Data records:
____

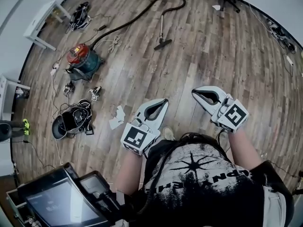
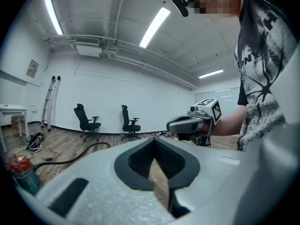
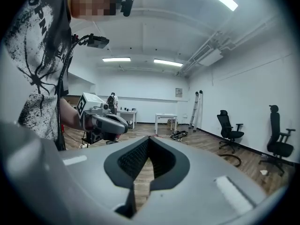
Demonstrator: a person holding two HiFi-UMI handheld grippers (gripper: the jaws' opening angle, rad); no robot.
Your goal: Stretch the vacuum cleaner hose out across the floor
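The hose [image 1: 137, 14] loops from the vacuum cleaner [image 1: 81, 59] at left to the nozzle [image 1: 162, 44] right of it

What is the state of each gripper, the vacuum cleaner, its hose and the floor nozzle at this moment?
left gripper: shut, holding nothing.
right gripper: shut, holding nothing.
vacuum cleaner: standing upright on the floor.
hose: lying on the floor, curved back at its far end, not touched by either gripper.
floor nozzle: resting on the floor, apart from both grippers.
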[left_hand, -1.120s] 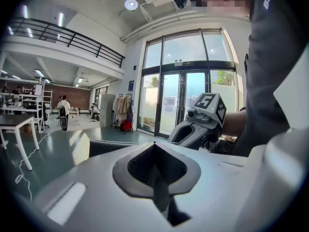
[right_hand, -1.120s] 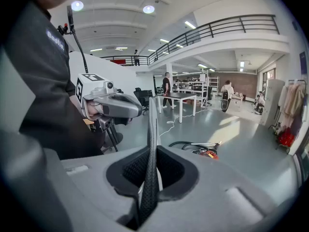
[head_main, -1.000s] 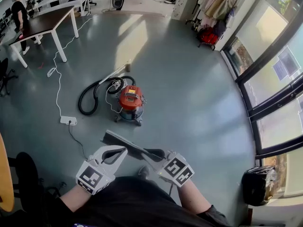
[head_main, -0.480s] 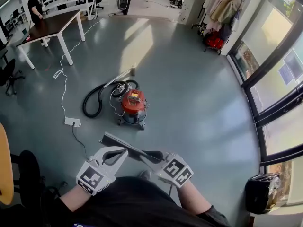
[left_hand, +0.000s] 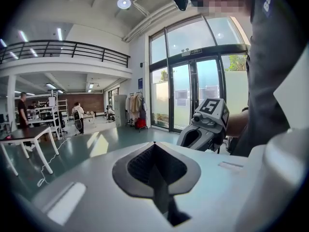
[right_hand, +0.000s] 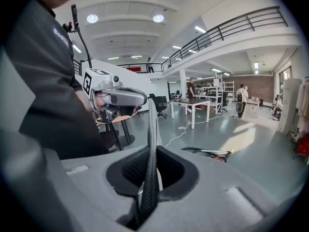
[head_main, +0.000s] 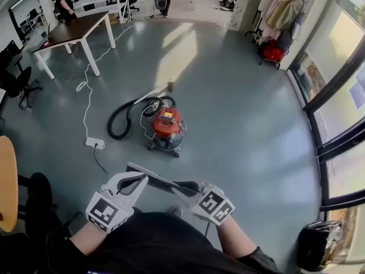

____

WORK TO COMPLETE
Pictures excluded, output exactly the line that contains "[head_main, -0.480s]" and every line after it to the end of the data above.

EXERCISE RESULT
[head_main, -0.480s] 
[left_hand, +0.000s] 
[right_hand, +0.000s] 
[head_main, +0.000s] 

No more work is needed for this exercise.